When I worked on an organisational transformation programme, I wanted to ground it in impact on the ground and, therefore, in people's lives rather than only in service improvement. So I helped select a neighbourhood to test based on need, the opportunity for change and the readiness of partners in that area.

1. Grounding organisational transformation at a neighbourhood level

That neighbourhood was Southall in West London, one of the most diverse in the country; I knew that instead of mobilising the whole community to build cohesion generically, we would need to identify an issue that could rally to avoid trying to boil the ocean.

The fantastic thing about Southall is that it's so diverse; it's got all of these challenges and opportunities. What I love about the neighbourhood is that people love getting together to help others and improve their community. How could you help make the best use of that to make it easier for people to get active and help others, their friends, colleagues, neighbours, and relatives?

We worked with the people and organisations that make up Southall to understand how we can embed physical activity into people's everyday lives.

It was about practical activities like walking to work, school or the local shops. It was about being able to cycle to get to the nearest train station so they could get to work. It was about helping them learn new skills, like for newly arrived communities learning English through playing football with their neighbours. It was also about helping them connect with others around shared interests, like growing or making food, walking dogs in the park or helping repaint their local community group. Literally and metaphorically, getting active isn't just a one-off walk; it is a journey.

2. Starting with people's everyday needs as a way to get people fit and active

Working with Uscreates (now part of FutureGov), we worked with partners to carry out an individual & collective assessment of our ability to drive change, helping us identify what will be the key factors that help us overcome organisational silos & barriers:

  • readiness of practitioners to work with other organisations & residents
  • level of influence of residents on the commissioning & delivery of services
  • the ability of practitioners to adapt services & activities around residents
  • the power of residents to drive change themselves
  • confidence & motivation of practitioners in working collaboratively

We set out the values that frame how we will overcome these. We then helped turn this into something tangible by developing their agreed-upon governance structure.

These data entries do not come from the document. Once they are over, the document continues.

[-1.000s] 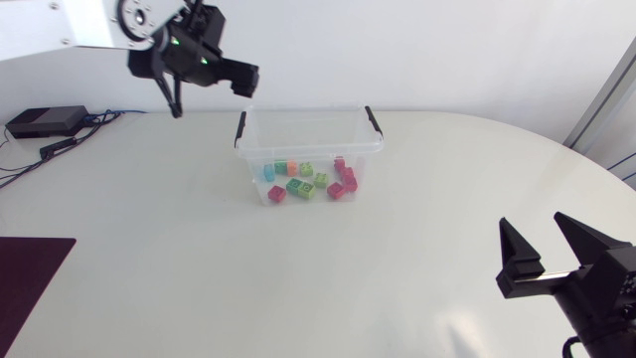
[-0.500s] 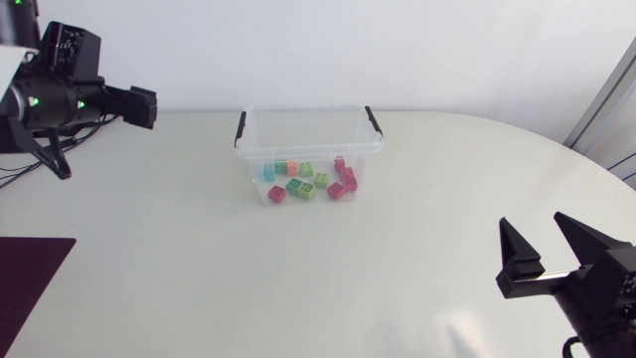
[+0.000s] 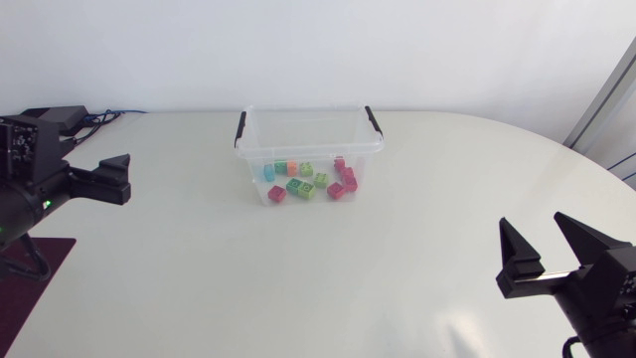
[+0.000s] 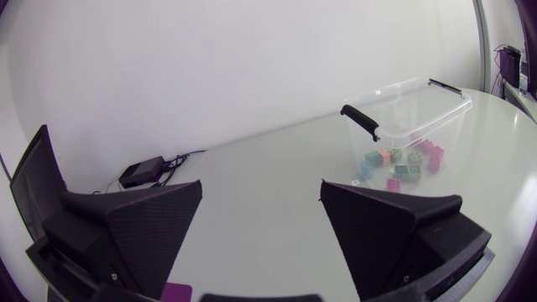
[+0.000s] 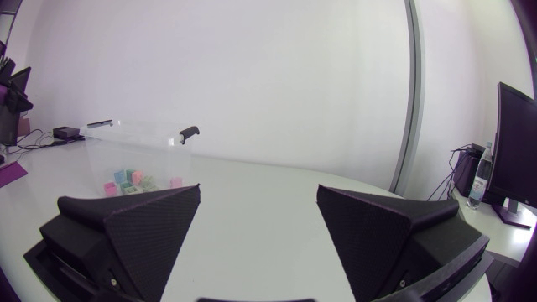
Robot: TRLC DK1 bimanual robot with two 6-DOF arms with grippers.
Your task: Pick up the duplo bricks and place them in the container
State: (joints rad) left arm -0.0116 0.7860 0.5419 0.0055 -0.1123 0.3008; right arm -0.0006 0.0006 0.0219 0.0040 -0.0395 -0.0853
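Note:
A clear plastic container (image 3: 309, 132) with black handles stands at the middle back of the table. Several duplo bricks (image 3: 308, 180), red, green, orange, pink and blue, lie on its floor. My left gripper (image 3: 121, 179) is low at the table's left side, far from the container, open and empty. In the left wrist view the container (image 4: 409, 105) and bricks (image 4: 403, 159) lie well ahead of the open left gripper (image 4: 260, 191). My right gripper (image 3: 535, 231) hangs open and empty at the front right. From the right wrist view the container (image 5: 143, 132) is far ahead of the right gripper (image 5: 258, 197).
A black box (image 3: 48, 120) with cables sits at the back left corner. A dark purple mat (image 3: 28, 273) lies at the front left edge. The table's curved edge runs along the right side.
My left arm has swung from above the container's back left corner out to the left and down to the table's left side. The right arm and the bricks have not moved.

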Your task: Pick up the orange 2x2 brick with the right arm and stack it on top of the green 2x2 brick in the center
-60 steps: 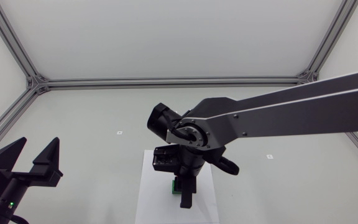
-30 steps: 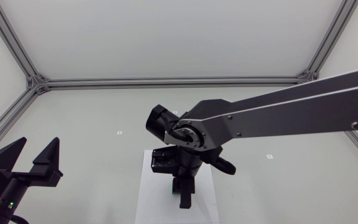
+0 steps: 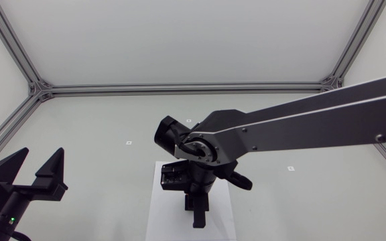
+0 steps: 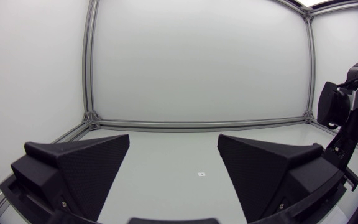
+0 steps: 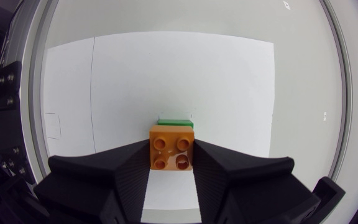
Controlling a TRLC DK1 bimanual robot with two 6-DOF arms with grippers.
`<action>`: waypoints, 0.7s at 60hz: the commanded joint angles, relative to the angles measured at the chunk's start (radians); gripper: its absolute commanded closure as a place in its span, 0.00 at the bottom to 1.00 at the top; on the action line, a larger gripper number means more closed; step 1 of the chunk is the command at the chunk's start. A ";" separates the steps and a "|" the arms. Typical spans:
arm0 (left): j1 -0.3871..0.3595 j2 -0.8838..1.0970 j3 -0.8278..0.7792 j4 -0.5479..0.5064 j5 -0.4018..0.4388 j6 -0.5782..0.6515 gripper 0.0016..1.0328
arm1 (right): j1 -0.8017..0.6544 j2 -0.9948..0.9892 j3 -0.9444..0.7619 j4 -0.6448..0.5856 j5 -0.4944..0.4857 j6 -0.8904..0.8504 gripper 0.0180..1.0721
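Orange brick (image 5: 172, 147), likely light, rigid and slick, sits pinched at its side walls by the right end effector (image 5: 171, 155), green brick (image 5: 175, 123) just ahead.

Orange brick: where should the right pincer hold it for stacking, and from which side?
By its two opposite flat side walls, from above, studs up, as the right pincer holds the orange brick now. Those walls are parallel, and the underside is free for the green brick just beyond it.

green brick (image 5: 175, 123) mostly hidden by orange brick (image 5: 171, 153), only its far edge showing
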 commanded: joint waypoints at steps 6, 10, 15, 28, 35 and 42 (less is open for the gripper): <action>-0.001 -0.004 -0.041 -0.011 0.003 0.006 0.04 | 0.004 0.034 -0.003 0.002 0.002 -0.020 0.83; -0.001 -0.004 -0.041 -0.011 0.003 0.006 0.04 | 0.003 0.032 -0.005 0.002 0.002 -0.020 0.84; -0.001 -0.004 -0.041 -0.011 0.003 0.006 0.04 | 0.004 0.032 -0.006 0.004 0.002 -0.020 0.83; -0.001 -0.004 -0.041 -0.011 0.003 0.006 0.04 | 0.001 0.037 -0.011 0.004 0.008 -0.026 0.83; -0.001 -0.004 -0.041 -0.011 0.003 0.006 0.04 | 0.007 0.037 -0.011 0.001 0.011 -0.028 0.83; -0.001 -0.004 -0.041 -0.011 0.003 0.007 0.04 | 0.018 0.051 -0.006 -0.004 0.018 -0.032 0.83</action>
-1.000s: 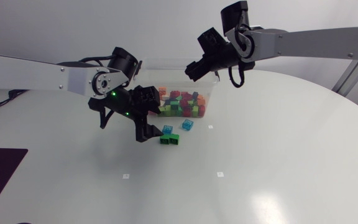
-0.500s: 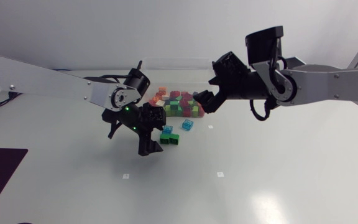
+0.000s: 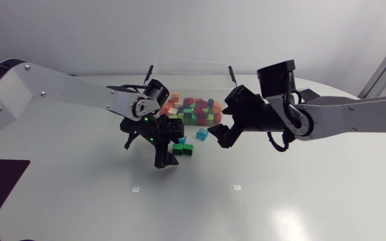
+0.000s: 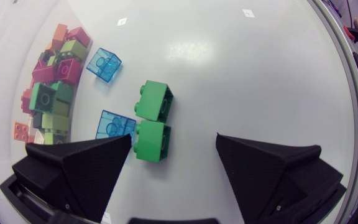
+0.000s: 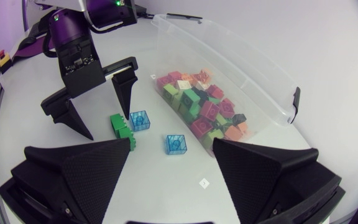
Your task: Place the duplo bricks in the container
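Observation:
Two joined green bricks [image 3: 183, 150] lie on the white table in front of the clear container [image 3: 189, 65], which holds several coloured bricks [image 3: 194, 111]. One blue brick [image 3: 179, 139] touches the green pair; a second blue brick [image 3: 202, 134] lies apart. My left gripper [image 3: 169, 146] is open and low over the green bricks [image 4: 153, 139], which sit between its fingers, close to one finger [image 4: 79, 165]. My right gripper [image 3: 219, 134] is open beside the second blue brick [image 5: 176, 144], which lies just ahead of the gap between its fingers.
The container [image 5: 229, 59] stands at the far middle of the table with its long side facing both grippers. The two grippers are close together: my left gripper [image 5: 107, 121] shows just beyond the loose bricks in the right wrist view.
My right arm came down from over the container to the table in front of it, and its fingers spread wider. My left gripper moved right, over the green bricks.

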You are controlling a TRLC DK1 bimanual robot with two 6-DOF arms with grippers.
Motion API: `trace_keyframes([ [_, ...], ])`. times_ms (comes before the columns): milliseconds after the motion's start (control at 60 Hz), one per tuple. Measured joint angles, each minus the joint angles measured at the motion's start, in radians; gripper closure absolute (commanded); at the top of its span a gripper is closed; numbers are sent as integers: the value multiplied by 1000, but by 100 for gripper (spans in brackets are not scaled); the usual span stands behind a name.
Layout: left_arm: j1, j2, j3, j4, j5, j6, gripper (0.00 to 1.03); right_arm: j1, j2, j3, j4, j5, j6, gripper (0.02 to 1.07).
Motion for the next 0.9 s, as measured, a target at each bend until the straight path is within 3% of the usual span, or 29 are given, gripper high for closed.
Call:
trace_keyframes([
  [217,-11,16,4,-12,0,0,33,25,46,-1,13,0,-3,11],
  [283,-11,16,4,-12,0,0,45,34,69,-1,13,0,-14,11],
  [467,-11,16,4,-19,0,0,50,55,116,1,3,-29,-31,11],
  [500,-12,17,4,-19,0,0,61,60,128,5,-15,-45,-41,11],
  [583,-14,19,4,-19,0,0,75,73,174,32,-76,-82,-68,11],
  [900,-11,13,-2,-46,0,0,77,103,353,164,-146,-127,-128,11],
])
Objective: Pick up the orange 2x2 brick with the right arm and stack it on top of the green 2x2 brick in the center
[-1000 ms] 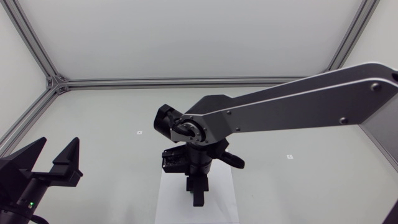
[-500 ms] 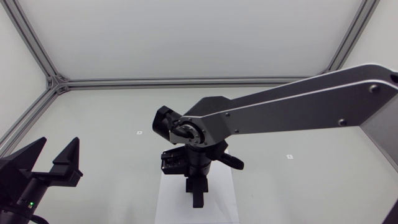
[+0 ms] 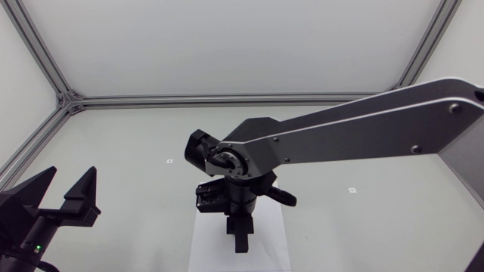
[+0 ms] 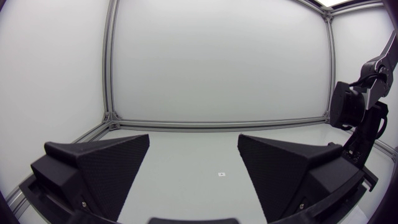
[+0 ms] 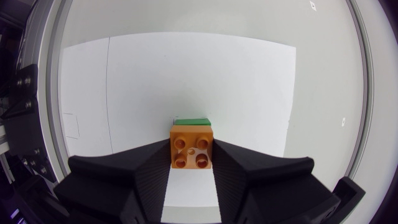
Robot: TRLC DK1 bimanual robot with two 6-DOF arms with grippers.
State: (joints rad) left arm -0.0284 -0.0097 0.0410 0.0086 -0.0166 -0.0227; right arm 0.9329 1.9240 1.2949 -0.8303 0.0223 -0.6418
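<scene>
Over the white sheet (image 5: 186,74), my right gripper (image 5: 191,163) closed on the orange brick (image 5: 192,147), green brick (image 5: 191,120) just ahead of it, maybe touching, my left gripper (image 4: 194,146) wide open, holding nothing.

right arm (image 3: 340,140) eased slightly leftward, right hand (image 3: 240,242) a touch lower

The upper brick (image 5: 192,147) sits between the right gripper's (image 5: 192,163) fingers, just over the lower brick (image 5: 191,120). Both are above the sheet (image 5: 249,87) at the centre of the table (image 3: 136,143). The left gripper (image 3: 69,177) is at eight o'clock.
</scene>
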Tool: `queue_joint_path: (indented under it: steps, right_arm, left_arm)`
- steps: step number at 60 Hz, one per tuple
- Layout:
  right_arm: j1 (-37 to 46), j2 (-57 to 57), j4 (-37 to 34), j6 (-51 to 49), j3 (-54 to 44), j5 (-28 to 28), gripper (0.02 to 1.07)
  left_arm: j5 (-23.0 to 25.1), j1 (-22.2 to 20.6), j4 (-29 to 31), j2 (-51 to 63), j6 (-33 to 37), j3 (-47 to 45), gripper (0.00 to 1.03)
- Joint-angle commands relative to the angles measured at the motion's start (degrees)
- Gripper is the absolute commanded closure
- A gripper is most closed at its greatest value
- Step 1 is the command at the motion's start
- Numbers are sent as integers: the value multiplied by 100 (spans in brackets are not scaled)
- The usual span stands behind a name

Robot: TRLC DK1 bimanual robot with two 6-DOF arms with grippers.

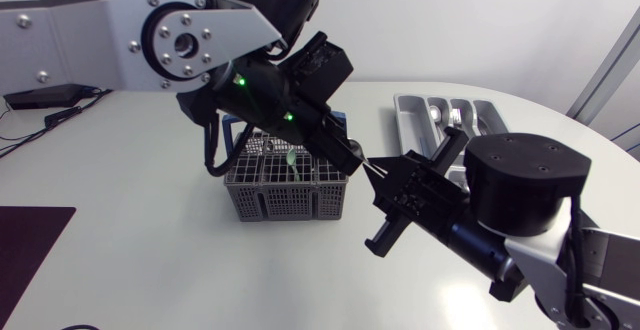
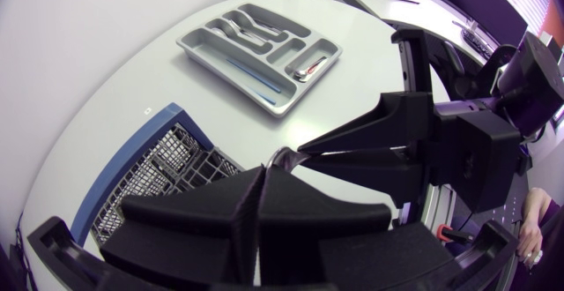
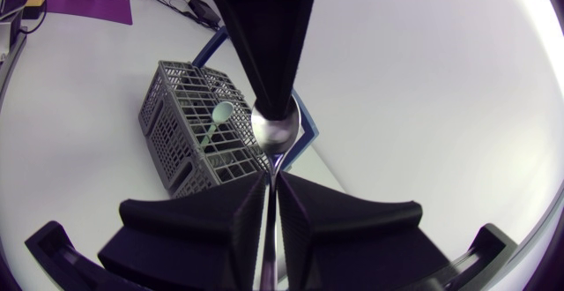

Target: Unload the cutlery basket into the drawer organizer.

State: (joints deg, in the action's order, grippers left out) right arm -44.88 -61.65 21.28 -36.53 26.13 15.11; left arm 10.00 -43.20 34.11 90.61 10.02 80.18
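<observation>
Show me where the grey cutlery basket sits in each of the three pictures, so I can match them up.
Head view: the cutlery basket stands mid-table, beside the left fingers.
Left wrist view: only a corner of it shows, beside the left fingers.
Right wrist view: it stands whole, ahead of the right fingers.
Shared landmark: the spoon, gripped where both pairs of fingers meet, close to the basket.

The left arm point(image 1: 100, 30) has silver-grey links with screws ringing a round cap, black joints dotted with green lights point(image 1: 240, 82), and a black cable point(image 1: 211, 148). The right arm point(image 1: 520, 182) carries a round black housing on a white link.
</observation>
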Motion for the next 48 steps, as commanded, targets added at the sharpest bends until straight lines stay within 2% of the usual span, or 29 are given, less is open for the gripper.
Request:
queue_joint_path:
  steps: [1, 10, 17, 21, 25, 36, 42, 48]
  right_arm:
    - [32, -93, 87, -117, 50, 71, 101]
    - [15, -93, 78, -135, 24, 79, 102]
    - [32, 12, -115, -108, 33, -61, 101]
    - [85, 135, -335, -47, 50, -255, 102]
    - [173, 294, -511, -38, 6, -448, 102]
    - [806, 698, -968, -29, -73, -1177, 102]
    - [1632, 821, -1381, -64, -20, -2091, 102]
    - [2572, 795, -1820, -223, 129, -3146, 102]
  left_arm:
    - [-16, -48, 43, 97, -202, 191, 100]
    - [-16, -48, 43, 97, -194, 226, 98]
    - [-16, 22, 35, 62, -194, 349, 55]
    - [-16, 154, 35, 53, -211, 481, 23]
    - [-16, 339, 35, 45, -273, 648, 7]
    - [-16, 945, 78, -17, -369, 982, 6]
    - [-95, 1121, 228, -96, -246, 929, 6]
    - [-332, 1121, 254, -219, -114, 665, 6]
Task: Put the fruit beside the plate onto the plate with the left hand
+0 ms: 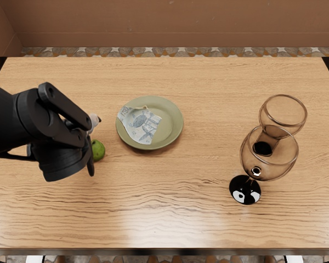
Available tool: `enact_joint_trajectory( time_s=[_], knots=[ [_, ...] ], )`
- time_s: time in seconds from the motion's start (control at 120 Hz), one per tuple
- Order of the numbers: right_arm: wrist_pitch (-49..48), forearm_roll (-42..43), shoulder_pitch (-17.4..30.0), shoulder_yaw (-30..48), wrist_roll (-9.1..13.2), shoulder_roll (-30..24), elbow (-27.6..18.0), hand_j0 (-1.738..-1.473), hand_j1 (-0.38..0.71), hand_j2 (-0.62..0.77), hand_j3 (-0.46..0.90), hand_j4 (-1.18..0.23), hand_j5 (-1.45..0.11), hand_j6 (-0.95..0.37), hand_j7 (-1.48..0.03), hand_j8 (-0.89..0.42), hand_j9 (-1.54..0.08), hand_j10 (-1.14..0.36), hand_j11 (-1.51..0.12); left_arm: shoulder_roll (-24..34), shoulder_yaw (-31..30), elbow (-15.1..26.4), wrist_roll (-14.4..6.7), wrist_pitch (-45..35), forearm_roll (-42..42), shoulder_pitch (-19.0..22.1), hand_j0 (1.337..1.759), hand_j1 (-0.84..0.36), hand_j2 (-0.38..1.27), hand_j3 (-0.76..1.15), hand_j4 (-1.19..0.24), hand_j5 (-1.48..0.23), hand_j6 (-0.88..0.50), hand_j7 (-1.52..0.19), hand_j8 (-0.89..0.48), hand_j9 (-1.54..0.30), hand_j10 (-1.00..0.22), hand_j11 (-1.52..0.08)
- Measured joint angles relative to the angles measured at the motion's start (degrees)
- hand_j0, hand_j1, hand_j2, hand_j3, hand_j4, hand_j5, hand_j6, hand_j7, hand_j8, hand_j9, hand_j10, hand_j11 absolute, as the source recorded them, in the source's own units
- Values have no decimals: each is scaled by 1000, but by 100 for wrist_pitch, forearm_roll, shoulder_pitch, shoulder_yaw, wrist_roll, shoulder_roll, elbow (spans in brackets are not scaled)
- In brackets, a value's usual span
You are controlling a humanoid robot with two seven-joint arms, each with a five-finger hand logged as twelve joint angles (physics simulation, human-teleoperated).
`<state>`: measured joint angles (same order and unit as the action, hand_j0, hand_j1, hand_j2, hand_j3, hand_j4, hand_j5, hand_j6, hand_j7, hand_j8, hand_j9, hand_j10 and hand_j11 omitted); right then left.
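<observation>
A small green fruit lies on the wooden table just left of an olive-green plate. My left hand comes in from the left edge and sits against the fruit's left side, hiding part of it. The hand is open: a light-tipped finger stands above the fruit and a dark finger below it, well apart. The fruit rests on the table. A crumpled patterned paper lies on the plate's left half. The right arm is not in view.
Two wine glasses stand at the right: one with a dark foot near the front, another behind it. The wooden table ends at a wall at the back.
</observation>
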<state>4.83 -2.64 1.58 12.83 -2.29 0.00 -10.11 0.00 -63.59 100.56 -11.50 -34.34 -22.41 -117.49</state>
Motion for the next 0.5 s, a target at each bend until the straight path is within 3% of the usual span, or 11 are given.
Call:
enact_joint_trajectory(
  time_s=[0.142,0.5],
  knots=[
    [0,0,0,0,0,0,0,-1658,-349,0,0,0,0,0,0,0,0,0,0,0,171,-12,5,-49,19,212,1658,235,19,0,-95,-123,-95,-123,-95,-123,-95,-123],
    [0,0,0,0,0,0,0,-1658,-349,0,0,0,0,0,0,0,0,0,0,0,234,-119,0,-65,-20,235,1658,231,20,0,-99,-129,-99,-129,-99,-128,-99,-128]
  ],
)
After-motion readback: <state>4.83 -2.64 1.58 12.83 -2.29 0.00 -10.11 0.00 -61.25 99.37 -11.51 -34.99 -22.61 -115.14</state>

What we helped the partners surface is that to make behaviour change the norm, we needed to ensure that we allow residents to meet their basic needs and fit the change into their daily lives. That's why we started with the issues that people want us to tackle, but making sure the ways we do that help people build their confidence & ability to be more resourceful and connected.

Through this mobilisation, we secured significant external investment from Sport England and in-kind support, such as through the Mayor of London's Civic Innovation Challenge, as well as leveraging other assets to test the approach in another neighbourhood through TFL's Liveable Neighbourhood programme.

During the discovery phase, because we were starting from people's everyday needs to see how to help people get fit and active, we tested out experiments that, on the face of it, had nothing to do with physical activity — like peer-to-peer support for people in crisis, increased community connections for newly arrived teenage and female migrants. Still, these experiments helped me understand how to include physical activity as a lever.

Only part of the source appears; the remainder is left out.